Dans World’s End Club, le joueur incarne les membres du Club des battants et principalement Reycho. Victime d’un accident de bus après qu’une comète frappe Tokyo, le groupe de jeunes amis se réveille dans un Japon postapocalyptique et dangereux. Pour comprendre les raisons des étranges événements qui l’entoure, le Club des battants se fixe un objectif : rejoindre la capitale en traversant tout le pays.

Pour cela, le joueur enchaîne différentes étapes sur une frise chronologique. Certaines sont exclusivement narratives et d’autres prennent la forme d’un jeu d’aventure en 2,5D. On y incarne Reycho ou l’un de ses compagnons qui se découvrent des super-pouvoirs au fil de l’histoire : l’un peut se transformer en acier, l’autre devient un frappeur hors-pair etc. Ces phases de gameplay sont toutefois extrêmement pauvres et ne consistent généralement qu’à résoudre de petites énigmes ou des phases d’infiltration trop sommaires. On meurt tout de même souvent à cause de la latence inconfortable que l’on perçoit dans les contrôles.

Cela dit, World’s End Club étant une expérience narrative avant toute chose, l’aridité de ses phases d’action n’est pas spécialement pénalisante, contrairement à sa narration stéréotypée. On a l’impression que les réalisateurs ont essayé de cocher toutes les cases du mystère à succès (jeu de survie, antagoniste zinzin, bris du quatrième mur…) sans aller au bout de leurs idées. Les personnages, très caricaturaux, n’évoluent que très peu et certains manquent cruellement de relief, comme Mowchan, un gentil garçon obnubilé par la nourriture. La première fois, on soupire à cause de ce ressort comique d’une autre époque ; après douze heures de jeu, on le trouve insupportable.

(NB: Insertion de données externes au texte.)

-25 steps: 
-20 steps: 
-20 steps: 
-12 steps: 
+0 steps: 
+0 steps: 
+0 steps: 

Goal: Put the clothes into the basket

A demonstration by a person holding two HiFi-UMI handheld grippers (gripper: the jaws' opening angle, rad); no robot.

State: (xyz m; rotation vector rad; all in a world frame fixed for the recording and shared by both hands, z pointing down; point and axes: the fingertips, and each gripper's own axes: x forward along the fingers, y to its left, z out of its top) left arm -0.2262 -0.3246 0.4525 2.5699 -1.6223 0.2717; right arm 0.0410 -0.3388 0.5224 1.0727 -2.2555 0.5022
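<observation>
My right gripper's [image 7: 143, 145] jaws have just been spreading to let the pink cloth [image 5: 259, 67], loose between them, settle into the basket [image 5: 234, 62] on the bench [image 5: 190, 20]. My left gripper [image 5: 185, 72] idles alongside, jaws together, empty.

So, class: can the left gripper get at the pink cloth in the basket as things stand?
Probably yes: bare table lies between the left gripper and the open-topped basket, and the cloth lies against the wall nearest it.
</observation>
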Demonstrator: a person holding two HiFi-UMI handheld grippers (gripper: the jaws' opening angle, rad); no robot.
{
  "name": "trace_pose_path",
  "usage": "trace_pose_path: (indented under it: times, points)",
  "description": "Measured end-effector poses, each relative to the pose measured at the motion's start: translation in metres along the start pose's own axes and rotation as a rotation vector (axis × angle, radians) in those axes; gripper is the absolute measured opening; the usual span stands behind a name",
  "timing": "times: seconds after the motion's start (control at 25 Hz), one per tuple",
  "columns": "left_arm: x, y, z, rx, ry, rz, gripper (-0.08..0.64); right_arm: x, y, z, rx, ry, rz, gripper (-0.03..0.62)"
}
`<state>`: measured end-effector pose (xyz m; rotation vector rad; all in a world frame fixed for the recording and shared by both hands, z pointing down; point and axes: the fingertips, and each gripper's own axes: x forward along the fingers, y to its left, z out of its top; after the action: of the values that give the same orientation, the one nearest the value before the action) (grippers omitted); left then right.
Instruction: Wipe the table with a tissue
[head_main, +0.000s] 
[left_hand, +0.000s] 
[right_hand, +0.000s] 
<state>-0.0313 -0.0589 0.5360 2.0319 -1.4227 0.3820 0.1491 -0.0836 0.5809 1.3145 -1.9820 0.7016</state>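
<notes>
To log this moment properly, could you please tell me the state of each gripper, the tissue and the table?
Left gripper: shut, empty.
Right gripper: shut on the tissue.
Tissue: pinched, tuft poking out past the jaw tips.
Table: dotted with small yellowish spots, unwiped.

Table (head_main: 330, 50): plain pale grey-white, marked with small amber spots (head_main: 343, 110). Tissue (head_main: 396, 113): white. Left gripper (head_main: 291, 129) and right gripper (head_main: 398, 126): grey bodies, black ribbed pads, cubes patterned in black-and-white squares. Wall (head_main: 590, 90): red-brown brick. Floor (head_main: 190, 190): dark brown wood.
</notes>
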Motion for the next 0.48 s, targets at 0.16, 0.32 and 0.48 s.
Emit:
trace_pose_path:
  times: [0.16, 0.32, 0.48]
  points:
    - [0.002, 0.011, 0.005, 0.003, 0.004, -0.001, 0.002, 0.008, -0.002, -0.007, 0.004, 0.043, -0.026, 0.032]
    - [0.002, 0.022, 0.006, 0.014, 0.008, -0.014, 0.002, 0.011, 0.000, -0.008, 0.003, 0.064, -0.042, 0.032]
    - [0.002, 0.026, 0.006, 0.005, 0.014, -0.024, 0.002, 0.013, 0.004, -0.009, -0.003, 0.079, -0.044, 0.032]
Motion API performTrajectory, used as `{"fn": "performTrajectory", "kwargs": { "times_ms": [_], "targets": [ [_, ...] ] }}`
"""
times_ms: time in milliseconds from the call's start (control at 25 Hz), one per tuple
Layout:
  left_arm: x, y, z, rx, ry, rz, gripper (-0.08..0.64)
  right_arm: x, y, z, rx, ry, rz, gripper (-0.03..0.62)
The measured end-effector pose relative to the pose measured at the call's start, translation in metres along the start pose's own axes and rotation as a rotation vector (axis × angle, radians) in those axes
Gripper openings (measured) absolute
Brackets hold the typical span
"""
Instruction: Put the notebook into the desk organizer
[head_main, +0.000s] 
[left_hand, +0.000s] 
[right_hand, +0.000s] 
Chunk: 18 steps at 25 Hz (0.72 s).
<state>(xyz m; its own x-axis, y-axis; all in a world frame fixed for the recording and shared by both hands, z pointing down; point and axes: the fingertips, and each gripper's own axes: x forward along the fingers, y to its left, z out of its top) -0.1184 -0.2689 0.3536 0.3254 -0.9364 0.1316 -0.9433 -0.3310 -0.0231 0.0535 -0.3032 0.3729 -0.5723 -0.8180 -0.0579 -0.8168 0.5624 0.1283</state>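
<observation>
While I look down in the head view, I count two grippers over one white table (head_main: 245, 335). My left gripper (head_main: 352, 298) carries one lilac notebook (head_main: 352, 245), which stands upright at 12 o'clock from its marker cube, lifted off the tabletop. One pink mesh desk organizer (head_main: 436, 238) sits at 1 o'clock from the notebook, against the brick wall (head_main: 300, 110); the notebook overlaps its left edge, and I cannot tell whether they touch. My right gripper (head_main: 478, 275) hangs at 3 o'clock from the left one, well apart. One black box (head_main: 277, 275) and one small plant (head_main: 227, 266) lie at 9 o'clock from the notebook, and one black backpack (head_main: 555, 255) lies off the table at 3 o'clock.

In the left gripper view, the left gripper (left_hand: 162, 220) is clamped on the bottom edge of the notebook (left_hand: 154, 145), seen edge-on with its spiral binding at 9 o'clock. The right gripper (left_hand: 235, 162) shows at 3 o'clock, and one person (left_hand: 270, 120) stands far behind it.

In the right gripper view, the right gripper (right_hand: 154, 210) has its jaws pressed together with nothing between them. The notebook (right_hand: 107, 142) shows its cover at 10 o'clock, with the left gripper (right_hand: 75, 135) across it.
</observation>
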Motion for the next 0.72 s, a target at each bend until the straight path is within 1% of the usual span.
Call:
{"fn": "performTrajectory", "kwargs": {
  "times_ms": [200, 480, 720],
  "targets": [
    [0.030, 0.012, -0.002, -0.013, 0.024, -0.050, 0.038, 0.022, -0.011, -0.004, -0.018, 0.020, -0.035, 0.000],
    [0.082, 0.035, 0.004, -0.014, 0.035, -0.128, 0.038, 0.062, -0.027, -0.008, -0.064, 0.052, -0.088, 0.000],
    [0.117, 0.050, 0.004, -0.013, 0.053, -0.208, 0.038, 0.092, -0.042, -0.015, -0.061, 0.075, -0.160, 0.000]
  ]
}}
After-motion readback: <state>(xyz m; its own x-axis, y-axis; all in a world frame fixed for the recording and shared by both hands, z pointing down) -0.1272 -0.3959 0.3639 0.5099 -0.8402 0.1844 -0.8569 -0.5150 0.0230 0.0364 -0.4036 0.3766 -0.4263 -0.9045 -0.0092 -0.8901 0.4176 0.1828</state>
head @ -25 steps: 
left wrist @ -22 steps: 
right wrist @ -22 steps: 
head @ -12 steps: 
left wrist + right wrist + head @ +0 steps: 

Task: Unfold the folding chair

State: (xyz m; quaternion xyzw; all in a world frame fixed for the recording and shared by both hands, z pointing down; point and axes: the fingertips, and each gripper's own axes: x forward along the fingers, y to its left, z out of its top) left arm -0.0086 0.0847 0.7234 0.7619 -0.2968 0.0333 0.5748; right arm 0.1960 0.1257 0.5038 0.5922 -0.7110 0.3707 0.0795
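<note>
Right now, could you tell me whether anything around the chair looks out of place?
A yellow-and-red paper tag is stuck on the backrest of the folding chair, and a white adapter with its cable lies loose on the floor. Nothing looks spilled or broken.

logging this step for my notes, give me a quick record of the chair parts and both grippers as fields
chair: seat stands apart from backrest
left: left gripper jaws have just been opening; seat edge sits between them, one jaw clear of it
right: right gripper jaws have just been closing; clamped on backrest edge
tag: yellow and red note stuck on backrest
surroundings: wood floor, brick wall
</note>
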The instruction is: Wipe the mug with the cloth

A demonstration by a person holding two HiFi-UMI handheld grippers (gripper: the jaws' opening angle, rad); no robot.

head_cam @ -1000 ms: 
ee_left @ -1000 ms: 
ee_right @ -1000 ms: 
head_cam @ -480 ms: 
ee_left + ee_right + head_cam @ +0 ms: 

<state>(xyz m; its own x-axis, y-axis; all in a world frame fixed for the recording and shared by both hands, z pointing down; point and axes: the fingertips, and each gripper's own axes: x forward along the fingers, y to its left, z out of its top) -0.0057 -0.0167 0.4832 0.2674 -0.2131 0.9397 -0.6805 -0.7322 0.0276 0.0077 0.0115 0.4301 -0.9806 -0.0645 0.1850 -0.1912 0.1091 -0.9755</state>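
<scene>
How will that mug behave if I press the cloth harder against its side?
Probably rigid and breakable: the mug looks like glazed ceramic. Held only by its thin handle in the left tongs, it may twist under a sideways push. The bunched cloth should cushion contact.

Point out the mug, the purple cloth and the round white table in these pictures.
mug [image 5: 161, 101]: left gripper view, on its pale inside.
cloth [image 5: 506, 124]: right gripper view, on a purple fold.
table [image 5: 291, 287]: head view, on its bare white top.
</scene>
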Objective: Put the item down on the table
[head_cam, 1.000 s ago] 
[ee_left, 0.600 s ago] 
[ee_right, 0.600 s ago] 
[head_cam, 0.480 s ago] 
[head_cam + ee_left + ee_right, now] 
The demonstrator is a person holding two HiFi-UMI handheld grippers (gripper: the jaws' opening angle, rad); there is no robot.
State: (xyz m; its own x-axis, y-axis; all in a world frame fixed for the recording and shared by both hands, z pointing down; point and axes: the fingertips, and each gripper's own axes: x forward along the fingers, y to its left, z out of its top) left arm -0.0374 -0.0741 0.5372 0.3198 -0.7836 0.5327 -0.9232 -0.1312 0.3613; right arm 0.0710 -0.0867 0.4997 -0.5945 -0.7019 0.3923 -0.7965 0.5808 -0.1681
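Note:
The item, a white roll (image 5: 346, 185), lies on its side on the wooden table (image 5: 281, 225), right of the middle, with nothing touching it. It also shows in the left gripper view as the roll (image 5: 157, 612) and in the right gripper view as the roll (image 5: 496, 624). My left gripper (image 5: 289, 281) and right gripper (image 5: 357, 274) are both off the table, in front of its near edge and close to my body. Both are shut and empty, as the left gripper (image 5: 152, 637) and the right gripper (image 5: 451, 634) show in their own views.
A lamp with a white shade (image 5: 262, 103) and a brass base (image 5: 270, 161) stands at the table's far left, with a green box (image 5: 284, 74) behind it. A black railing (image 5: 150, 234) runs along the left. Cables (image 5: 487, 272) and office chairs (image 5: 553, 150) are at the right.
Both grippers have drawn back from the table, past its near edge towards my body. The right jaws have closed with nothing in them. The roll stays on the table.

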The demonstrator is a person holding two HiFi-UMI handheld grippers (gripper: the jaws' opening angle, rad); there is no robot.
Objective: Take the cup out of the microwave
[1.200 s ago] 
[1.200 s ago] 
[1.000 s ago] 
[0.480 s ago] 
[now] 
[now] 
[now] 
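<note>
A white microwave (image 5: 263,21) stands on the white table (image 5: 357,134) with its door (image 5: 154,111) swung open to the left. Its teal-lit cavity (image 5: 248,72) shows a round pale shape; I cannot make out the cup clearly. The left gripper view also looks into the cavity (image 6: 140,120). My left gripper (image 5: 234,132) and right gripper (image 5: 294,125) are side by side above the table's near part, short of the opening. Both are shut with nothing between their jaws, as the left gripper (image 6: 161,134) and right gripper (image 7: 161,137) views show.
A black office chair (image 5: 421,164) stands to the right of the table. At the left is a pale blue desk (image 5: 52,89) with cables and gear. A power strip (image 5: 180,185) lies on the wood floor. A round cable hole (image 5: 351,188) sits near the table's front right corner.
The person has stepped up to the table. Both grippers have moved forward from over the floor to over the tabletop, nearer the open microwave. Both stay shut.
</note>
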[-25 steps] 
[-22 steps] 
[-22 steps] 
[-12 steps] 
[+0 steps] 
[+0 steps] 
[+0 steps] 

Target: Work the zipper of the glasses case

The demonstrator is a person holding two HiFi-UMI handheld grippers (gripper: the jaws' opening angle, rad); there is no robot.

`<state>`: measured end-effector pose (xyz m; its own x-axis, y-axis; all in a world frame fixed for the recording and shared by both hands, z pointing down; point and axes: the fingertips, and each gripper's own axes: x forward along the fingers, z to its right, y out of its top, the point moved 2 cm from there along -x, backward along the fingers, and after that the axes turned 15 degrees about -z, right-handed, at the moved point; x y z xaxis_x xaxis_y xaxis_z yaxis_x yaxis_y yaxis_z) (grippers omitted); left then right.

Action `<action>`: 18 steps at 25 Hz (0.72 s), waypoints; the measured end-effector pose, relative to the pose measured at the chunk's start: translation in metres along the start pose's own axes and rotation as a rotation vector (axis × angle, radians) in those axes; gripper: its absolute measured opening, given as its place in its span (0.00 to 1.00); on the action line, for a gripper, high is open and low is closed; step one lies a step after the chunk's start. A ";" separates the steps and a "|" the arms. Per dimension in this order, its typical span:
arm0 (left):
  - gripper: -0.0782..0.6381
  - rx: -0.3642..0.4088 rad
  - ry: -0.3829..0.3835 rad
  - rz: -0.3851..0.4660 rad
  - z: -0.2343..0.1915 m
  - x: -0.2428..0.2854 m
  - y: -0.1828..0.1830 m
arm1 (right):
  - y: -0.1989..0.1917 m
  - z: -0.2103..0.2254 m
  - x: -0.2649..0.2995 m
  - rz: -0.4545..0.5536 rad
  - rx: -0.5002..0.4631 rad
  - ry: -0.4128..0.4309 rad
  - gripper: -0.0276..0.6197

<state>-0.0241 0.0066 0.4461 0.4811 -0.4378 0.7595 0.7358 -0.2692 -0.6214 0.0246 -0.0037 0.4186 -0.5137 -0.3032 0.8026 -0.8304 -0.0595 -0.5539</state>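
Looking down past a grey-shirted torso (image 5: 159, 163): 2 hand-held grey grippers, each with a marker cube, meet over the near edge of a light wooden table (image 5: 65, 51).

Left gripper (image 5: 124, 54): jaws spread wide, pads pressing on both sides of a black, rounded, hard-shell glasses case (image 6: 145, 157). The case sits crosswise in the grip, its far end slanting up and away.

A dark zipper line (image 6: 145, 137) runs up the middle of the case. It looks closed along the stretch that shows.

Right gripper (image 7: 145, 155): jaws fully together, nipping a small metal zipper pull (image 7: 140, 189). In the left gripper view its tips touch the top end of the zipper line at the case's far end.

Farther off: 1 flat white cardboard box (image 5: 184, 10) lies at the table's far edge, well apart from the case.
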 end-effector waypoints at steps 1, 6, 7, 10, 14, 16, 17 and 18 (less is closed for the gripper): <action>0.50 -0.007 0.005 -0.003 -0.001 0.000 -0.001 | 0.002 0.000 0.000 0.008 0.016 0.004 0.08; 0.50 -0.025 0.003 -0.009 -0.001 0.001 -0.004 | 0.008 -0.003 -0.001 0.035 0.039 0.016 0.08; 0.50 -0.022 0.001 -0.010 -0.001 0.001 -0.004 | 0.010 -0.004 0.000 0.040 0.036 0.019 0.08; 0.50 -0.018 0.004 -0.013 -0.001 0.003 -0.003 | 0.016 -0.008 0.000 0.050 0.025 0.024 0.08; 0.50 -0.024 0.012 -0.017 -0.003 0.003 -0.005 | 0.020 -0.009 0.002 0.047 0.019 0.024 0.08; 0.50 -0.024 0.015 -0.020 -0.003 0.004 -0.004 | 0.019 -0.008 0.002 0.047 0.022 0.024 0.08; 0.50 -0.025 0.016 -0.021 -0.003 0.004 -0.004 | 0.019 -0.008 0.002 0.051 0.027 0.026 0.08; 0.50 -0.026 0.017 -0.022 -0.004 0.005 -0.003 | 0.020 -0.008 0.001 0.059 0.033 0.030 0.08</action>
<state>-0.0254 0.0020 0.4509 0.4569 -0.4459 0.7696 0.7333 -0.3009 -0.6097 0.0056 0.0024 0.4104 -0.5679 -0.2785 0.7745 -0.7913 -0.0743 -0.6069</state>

Le mystère de World’s End Club est néanmoins plutôt bien mené et donne tout son intérêt au titre. Quelques révélations font leur effet, à condition d’accepter le contrat de lecture. Certaines sont plus invraisemblables encore que dans les modèles du genre. Le joueur peut parcourir quelques embranchements scénaristiques qui se rejoignent systématiquement et seul un choix permet d’embrayer sur la « vraie » fin, après avoir accédé à la mauvaise conclusion au préalable.

Mais si l’histoire possède de bons côtés qui donnent envie de dévoiler les tenants et les aboutissants de World’s End Club, la mise en scène ne permet pas de pleinement s’immerger dans le récit. Les exigences de réalisation sont extrêmement basses et on peine à comprendre comment le travail de Grounding Inc. a pu être validé. On pense à cet arrière-plan tristement immobile représentant des animaux, on pense aussi aux nombreuses fois où les pieds des personnages traversent le sol. Mis bout à bout, ces désagréments sont de véritables éléments de distanciation et donnent l’impression de jouer à une relique des temps anciens.

N’aurait-il pas mieux valu réaliser un roman visuel dans la plus grande tradition du genre ? World’s End Club donne en effet l’impression d’ambitions supérieures aux ressources disponibles en dépit d’une histoire qui ne manque pas de surprises. L’ambiance plus enfantine qu’à l’accoutumée, appuyée par le chara design de Take (Pokémon Soleil et Lune, Pokémon Épée et Bouclier), offre en plus, si l’on adhère au style, un vent de fraîcheur bienvenu.